[Collected data]
'''

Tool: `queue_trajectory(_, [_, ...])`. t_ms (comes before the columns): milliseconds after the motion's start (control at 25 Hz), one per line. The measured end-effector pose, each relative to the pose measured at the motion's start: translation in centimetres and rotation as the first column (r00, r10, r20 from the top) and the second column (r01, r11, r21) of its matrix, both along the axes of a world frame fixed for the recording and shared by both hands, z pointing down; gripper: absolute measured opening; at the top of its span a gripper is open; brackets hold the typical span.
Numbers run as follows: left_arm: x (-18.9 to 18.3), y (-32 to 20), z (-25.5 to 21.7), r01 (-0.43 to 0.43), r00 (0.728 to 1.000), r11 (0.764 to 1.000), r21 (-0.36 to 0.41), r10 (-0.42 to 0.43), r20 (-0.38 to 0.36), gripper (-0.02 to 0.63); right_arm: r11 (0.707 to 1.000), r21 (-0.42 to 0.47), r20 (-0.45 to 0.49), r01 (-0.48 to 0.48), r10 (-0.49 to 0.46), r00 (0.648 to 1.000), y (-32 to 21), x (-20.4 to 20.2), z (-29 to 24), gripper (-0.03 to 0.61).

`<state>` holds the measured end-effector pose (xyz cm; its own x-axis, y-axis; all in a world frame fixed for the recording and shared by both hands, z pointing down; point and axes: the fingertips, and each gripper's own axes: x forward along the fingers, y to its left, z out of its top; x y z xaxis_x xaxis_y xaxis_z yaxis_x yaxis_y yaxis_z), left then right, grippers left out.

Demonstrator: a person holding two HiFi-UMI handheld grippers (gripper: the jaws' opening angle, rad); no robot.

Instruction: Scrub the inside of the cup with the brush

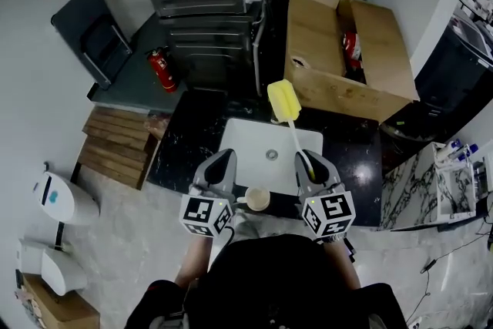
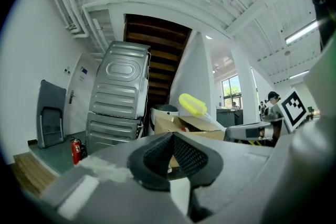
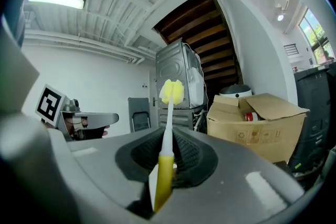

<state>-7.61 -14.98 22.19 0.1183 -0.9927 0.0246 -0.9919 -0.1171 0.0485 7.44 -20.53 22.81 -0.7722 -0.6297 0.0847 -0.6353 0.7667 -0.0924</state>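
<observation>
clamping the brush in the right gripper above the sink. pinching nothing in the shut left gripper, by the cup.

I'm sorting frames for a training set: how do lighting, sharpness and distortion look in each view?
Head view: even light, sharp, straight lines bowed toward the edges. Left gripper view: fisheye circle with black corners, bright window, a mosaic patch at the top. Right gripper view: same fisheye, the ceiling lamp glares, and the brush is slightly soft near the lens.
</observation>
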Motion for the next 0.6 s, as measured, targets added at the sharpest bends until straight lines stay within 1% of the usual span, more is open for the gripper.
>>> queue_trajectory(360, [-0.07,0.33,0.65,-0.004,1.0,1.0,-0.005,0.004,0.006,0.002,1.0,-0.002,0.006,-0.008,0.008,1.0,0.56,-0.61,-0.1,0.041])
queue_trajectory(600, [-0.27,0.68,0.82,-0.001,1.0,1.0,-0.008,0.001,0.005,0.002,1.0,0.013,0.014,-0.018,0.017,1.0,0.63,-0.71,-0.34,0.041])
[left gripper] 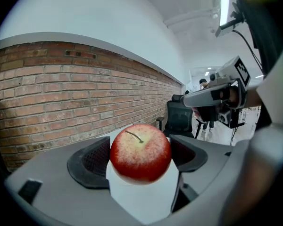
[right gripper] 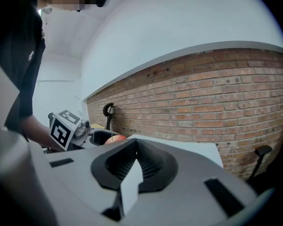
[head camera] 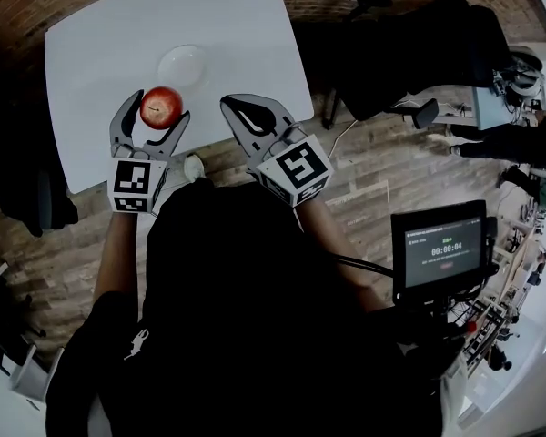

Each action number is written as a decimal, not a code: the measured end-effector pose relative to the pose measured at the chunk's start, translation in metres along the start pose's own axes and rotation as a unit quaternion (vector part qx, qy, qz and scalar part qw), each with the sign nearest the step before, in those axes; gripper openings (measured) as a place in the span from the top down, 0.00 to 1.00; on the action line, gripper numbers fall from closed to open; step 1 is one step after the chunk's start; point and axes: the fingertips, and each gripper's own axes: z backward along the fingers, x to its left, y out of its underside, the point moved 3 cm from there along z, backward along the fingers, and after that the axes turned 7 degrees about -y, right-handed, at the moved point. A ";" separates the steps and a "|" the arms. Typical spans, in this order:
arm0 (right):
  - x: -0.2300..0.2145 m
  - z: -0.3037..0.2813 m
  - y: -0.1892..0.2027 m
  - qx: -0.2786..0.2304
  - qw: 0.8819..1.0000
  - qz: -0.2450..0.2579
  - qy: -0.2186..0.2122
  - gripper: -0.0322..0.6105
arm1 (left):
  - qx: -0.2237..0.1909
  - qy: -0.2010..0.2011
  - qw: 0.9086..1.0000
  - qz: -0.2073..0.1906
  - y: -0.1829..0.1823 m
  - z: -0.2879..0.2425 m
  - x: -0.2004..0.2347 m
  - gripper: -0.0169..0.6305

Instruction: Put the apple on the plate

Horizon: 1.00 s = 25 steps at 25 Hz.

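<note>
A red apple (head camera: 161,106) sits between the jaws of my left gripper (head camera: 156,109), which is shut on it and holds it above the near part of the white table (head camera: 91,35). In the left gripper view the apple (left gripper: 140,152) fills the gap, stem up, with a dark pad against each side. A white plate (head camera: 182,65) lies on the table just beyond the apple, to its right. My right gripper (head camera: 230,104) is over the table's near edge, right of the apple, shut with nothing in it; its jaws meet at the tips (right gripper: 134,143).
A black office chair (head camera: 382,44) stands right of the table. A small screen on a stand (head camera: 441,244) is at the person's right. The floor (head camera: 373,171) is wood planks, and a brick wall (left gripper: 61,88) runs behind the table.
</note>
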 end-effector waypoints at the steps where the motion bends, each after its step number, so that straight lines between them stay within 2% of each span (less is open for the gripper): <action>1: -0.001 -0.002 -0.001 0.000 1.000 -0.001 0.004 0.95 | 0.000 0.002 1.000 0.001 0.000 -0.001 0.003 0.36; 10: -0.012 -0.021 -0.007 0.010 0.999 -0.003 0.032 0.95 | 0.002 0.014 1.000 0.007 0.011 -0.009 0.031 0.36; 16: -0.027 -0.025 -0.005 0.018 0.999 -0.005 0.033 0.95 | -0.001 0.000 1.000 0.015 0.011 -0.016 0.042 0.36; 19: -0.041 -0.028 -0.005 0.014 1.000 -0.002 0.014 0.95 | -0.001 -0.016 1.000 0.014 0.007 -0.027 0.039 0.36; 25: -0.055 -0.035 -0.012 0.014 0.998 0.012 -0.056 0.95 | 0.009 -0.060 0.998 0.028 0.001 -0.042 0.025 0.36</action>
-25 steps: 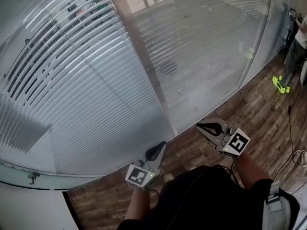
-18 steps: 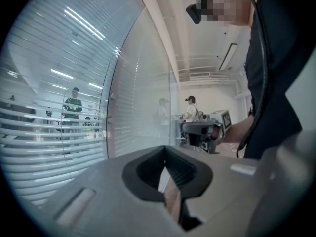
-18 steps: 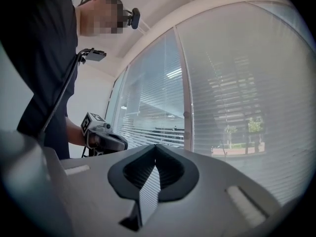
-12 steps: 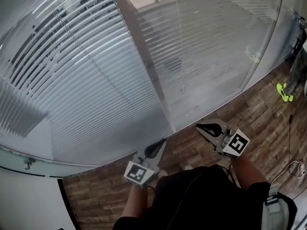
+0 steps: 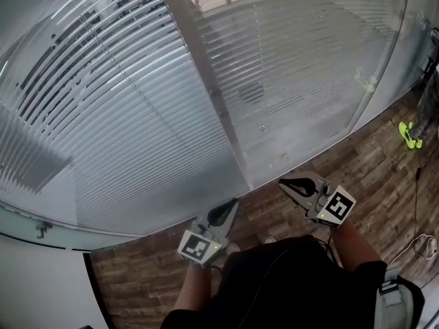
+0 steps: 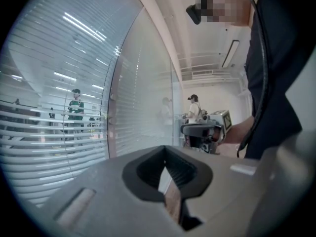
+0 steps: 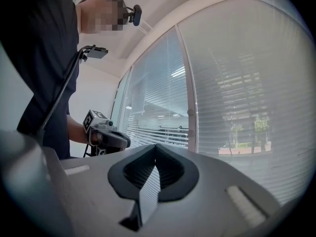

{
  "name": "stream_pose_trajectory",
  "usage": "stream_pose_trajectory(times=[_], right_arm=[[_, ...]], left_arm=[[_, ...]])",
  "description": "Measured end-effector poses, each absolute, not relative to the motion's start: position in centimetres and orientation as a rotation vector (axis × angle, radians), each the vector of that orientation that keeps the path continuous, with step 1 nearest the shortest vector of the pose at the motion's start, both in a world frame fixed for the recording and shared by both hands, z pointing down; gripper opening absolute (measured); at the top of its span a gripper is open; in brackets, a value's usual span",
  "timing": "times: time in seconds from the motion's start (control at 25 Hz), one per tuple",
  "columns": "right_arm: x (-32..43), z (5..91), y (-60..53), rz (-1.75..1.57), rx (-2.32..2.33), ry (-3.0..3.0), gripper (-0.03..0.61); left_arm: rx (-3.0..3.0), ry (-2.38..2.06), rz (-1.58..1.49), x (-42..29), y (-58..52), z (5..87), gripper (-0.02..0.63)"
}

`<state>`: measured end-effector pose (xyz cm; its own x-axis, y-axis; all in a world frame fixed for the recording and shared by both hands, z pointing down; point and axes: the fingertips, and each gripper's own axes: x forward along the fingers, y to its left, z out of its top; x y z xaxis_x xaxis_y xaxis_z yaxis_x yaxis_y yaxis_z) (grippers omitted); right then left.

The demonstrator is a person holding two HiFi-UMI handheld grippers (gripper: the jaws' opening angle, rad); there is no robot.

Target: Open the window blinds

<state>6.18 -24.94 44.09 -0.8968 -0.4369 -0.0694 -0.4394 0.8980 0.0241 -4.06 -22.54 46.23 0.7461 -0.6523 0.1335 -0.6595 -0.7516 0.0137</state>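
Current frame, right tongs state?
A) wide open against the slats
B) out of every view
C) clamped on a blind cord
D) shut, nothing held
D: in the right gripper view the right tongs meet tip to tip with nothing between them, and the blinds stand beyond them, not gripped.

Blinds (image 5: 137, 129) ahead; left gripper (image 5: 233, 205) left of right gripper (image 5: 285, 183), both apart from blinds.
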Motion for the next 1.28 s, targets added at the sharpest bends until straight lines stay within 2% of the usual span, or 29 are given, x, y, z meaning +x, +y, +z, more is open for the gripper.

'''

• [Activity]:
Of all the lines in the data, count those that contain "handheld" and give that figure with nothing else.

• [Response below]:
2